Universal Corporation (UVV)

Liquidity ratios

Mar 31, 2025 Dec 31, 2024 Sep 30, 2024 Jun 30, 2024 Mar 31, 2024 Dec 31, 2023 Sep 30, 2023 Jun 30, 2023 Mar 31, 2023 Dec 31, 2022 Sep 30, 2022 Jun 30, 2022 Mar 31, 2022 Dec 31, 2021 Sep 30, 2021 Jun 30, 2021 Mar 31, 2021 Dec 31, 2020 Sep 30, 2020 Jun 30, 2020
Current ratio 2.87 2.70 2.60 2.60 2.96 3.22 2.92 2.86 4.08 3.26 2.49 2.61 3.37 3.19 4.15 4.54 5.31 4.63 3.91 5.51
Quick ratio 1.19 1.06 0.81 0.70 0.82 0.87 0.75 0.74 1.08 1.03 0.73 0.62 0.91 0.92 1.37 1.42 2.22 1.56 1.27 1.34
Cash ratio 0.35 0.26 0.09 0.11 0.08 0.12 0.14 0.11 0.15 0.12 0.07 0.12 0.16 0.18 0.46 0.48 0.96 0.52 0.34 0.38

Universal Corporation's current ratio has shown volatility over the past few years, ranging from a high of 5.51 on June 30, 2020, to a low of 2.49 on September 30, 2022. This ratio measures the company's ability to cover its short-term liabilities with its current assets. Despite fluctuations, the current ratio has generally remained above 2, indicating a strong ability to meet short-term obligations.

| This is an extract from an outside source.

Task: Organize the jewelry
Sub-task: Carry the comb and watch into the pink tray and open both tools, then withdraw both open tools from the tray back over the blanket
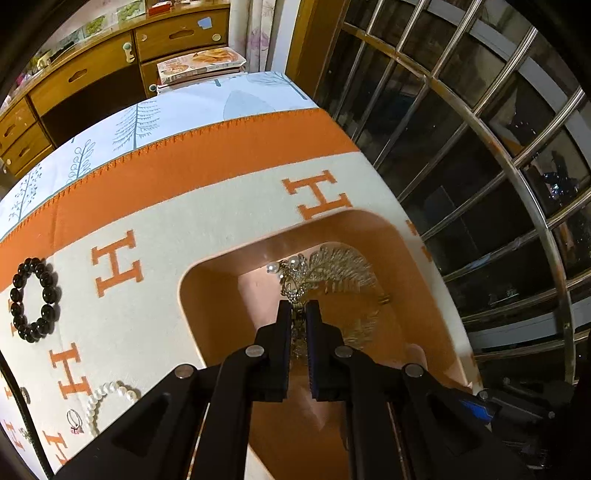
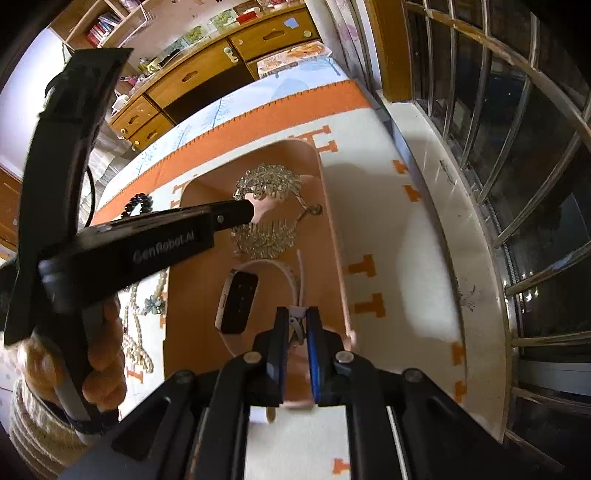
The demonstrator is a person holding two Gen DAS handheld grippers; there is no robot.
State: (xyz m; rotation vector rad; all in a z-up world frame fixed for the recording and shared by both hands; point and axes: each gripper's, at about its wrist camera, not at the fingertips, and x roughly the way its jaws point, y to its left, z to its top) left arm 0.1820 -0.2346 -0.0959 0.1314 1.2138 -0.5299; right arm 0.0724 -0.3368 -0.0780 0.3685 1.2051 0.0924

The quick ratio, which excludes inventory from current assets, shows a similar trend of fluctuation but generally staying above 1, suggesting that Universal Corporation can meet its short-term obligations without relying on inventory liquidation. The quick ratio has ranged from a low of 0.62 on June 30, 2022, to a high of 2.22 on March 31, 2021.

The cash ratio, which is the most conservative liquidity measure and considers only cash and cash equivalents, has also exhibited fluctuations, with values oscillating between 0.07 and 0.96. Despite this variability, the cash ratio has generally been at acceptable levels, demonstrating the company's ability to cover its short-term liabilities with its cash reserves.

Overall, Universal Corporation has maintained relatively healthy liquidity ratios, indicating a strong ability to meet its short-term financial obligations. However, the company should continue to monitor and manage its liquidity position to ensure continued financial stability.


Additional liquidity measure

Mar 31, 2025 Dec 31, 2024 Sep 30, 2024 Jun 30, 2024 Mar 31, 2024 Dec 31, 2023 Sep 30, 2023 Jun 30, 2023 Mar 31, 2023 Dec 31, 2022 Sep 30, 2022 Jun 30, 2022 Mar 31, 2022 Dec 31, 2021 Sep 30, 2021 Jun 30, 2021 Mar 31, 2021 Dec 31, 2020 Sep 30, 2020 Jun 30, 2020
Cash conversion cycle days 240.51 234.07 262.01 289.53 283.59 252.23 266.12 263.00 223.68 232.22 275.00 278.23 250.35 243.44 249.23 258.79 215.31 244.27 295.84 240.30

The cash conversion cycle of Universal Corporation has exhibited fluctuations over the reported periods. The cycle indicates the time it takes for the company to convert its investments in inventory and other resources into cash flows from sales.

From June 30, 2020, to March 31, 2021, the company managed to reduce its cash conversion cycle from 240.30 days to 215.31 days, indicating an improvement in efficiently managing its working capital. However, from June 30, 2021, to September 30, 2022, there was an increase in the cycle reaching a peak of 278.23 days, potentially indicating delays in converting sales into cash.

From December 31, 2022, to June 30, 2024, there was a gradual decrease in the cycle, suggesting that the company may have implemented better inventory and credit management practices during this period. The lowest point in the cycle was observed at 223.68 days on March 31, 2023.

Overall, the fluctuations in the cash conversion cycle of Universal Corporation suggest potential variations in inventory management, sales collection policies, and payment terms with suppliers. It is crucial for the company to consistently monitor and optimize its cash conversion cycle to ensure efficient use of its resources and maximize its cash flows.